»»
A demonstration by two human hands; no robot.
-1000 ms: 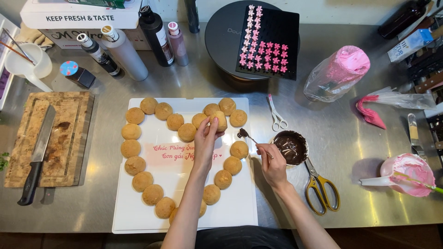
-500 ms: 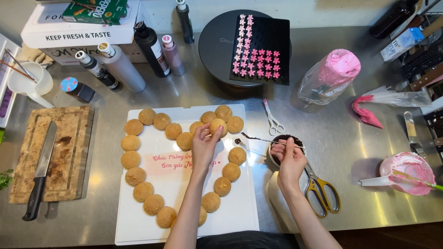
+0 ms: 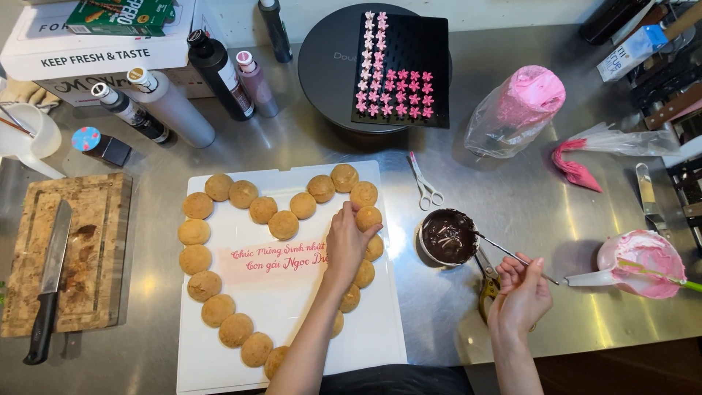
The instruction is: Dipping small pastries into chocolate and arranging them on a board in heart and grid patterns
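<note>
Here the left hand (image 3: pixel 347 245) pinches a puff (image 3: pixel 368 217) on the right side of the heart on the white board (image 3: pixel 292 333). The right hand (image 3: pixel 521 292) grips a thin stick (image 3: pixel 512 257), its long axis slanting up-left into the chocolate bowl (image 3: pixel 447 236), just right of the board's edge.

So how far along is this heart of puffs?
Done: round golden puffs ring the white board in a heart. In hand: left hand grips one puff; right hand dips a thin tool in the chocolate bowl. Left: puffs look bare.
</note>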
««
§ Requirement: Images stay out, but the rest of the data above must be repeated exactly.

§ Expected output:
A demonstration by two human hands; no robot.
-1000 ms: 
-500 ms: 
+0 ms: 
The instruction is: Dipping small pastries into chocolate and arranging them on a board in heart and grid patterns
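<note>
Here the left hand (image 3: pixel 347 245) pinches a puff (image 3: pixel 368 217) on the right side of the heart on the white board (image 3: pixel 292 333). The right hand (image 3: pixel 521 292) grips a thin stick (image 3: pixel 512 257), its long axis slanting up-left into the chocolate bowl (image 3: pixel 447 236), just right of the board's edge.

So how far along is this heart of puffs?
Done: round golden puffs ring the white board in a heart. In hand: left hand grips one puff; right hand dips a thin tool in the chocolate bowl. Left: puffs look bare.
</note>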

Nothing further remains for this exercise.